**What is expected**
This exercise calls for every line of the listing below that contains the word "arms".

**Recorded information**
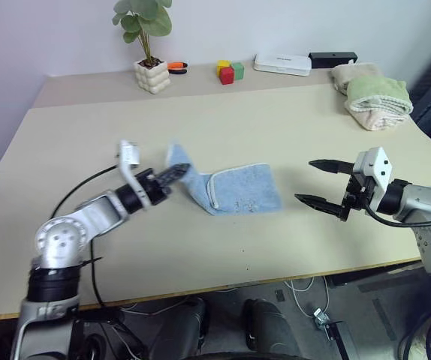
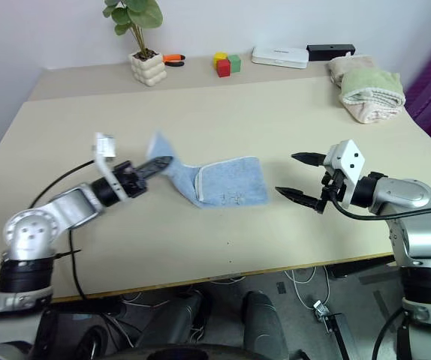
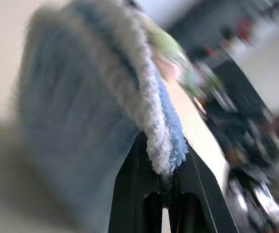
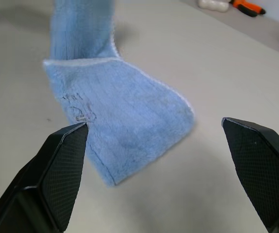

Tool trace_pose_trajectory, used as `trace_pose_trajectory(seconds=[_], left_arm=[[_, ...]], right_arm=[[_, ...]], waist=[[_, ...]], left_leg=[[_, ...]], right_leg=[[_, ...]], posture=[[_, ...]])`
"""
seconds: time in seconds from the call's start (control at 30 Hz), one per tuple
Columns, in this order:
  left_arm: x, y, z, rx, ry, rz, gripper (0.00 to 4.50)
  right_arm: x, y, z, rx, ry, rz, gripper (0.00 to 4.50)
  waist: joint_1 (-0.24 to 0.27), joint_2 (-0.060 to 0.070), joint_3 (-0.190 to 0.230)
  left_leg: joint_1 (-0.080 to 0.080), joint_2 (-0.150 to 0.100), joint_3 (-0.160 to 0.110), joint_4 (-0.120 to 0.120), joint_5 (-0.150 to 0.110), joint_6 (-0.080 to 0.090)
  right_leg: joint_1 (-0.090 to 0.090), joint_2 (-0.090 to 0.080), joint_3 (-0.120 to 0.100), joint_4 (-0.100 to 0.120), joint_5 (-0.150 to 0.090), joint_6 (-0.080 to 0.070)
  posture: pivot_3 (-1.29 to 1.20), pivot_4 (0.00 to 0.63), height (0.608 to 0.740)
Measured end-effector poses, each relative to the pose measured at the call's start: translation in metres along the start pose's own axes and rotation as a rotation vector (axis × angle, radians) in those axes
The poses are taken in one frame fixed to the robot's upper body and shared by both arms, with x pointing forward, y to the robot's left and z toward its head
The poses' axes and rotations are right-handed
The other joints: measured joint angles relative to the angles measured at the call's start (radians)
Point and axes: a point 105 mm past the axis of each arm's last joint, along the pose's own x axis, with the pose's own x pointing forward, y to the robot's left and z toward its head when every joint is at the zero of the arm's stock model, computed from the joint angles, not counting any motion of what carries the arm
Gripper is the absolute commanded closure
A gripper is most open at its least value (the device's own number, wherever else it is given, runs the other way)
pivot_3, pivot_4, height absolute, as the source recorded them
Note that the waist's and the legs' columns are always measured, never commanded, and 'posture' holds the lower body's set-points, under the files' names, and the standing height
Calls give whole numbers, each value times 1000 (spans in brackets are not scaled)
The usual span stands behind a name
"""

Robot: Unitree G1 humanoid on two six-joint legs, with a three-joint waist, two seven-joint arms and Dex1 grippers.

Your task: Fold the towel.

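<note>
Fold under way: left claw pinches towel end, lifted off worktop; right claw spread, idle. Next: carry the end across, align edges.

Towel on table mid-width, nearer front edge; its left end lifted off table in left gripper. Right gripper right of towel, apart from it, over table. Stacked towels near back right corner. Potted plant, blocks, flat box along back edge.
</note>
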Motion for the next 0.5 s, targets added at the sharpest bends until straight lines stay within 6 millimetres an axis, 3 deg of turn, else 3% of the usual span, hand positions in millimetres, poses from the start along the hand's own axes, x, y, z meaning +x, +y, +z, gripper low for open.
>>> trace_pose_trajectory(seconds=[0.2,0.33,0.5], left_arm=[[61,-23,-2,124,83,-159,4461],[101,-33,-31,158,222,-216,4461],[123,-31,-62,197,333,-253,4461]], right_arm=[[-10,7,9,20,-61,-24,0],[-17,9,28,6,-140,-73,0],[-22,14,25,29,-126,-115,0]], waist=[[4,-1,1],[2,-2,1],[3,-2,1]], left_leg=[[-2,0,0,1,-1,1],[-2,0,0,0,-1,2],[-2,0,-1,0,-1,2]], right_leg=[[0,0,-1,-3,1,3],[1,0,-1,-4,2,4],[0,0,-2,-4,2,5]], posture=[[0,150,740],[0,150,740],[0,150,740]])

**Your solution**
The poses are taken in one frame fixed to the robot's upper body and shared by both arms, with x pointing forward, y to the robot's left and z toward its head
Robot: Unitree G1 humanoid on two six-joint legs, with a three-joint waist, two seven-joint arms and Dex1 grippers.

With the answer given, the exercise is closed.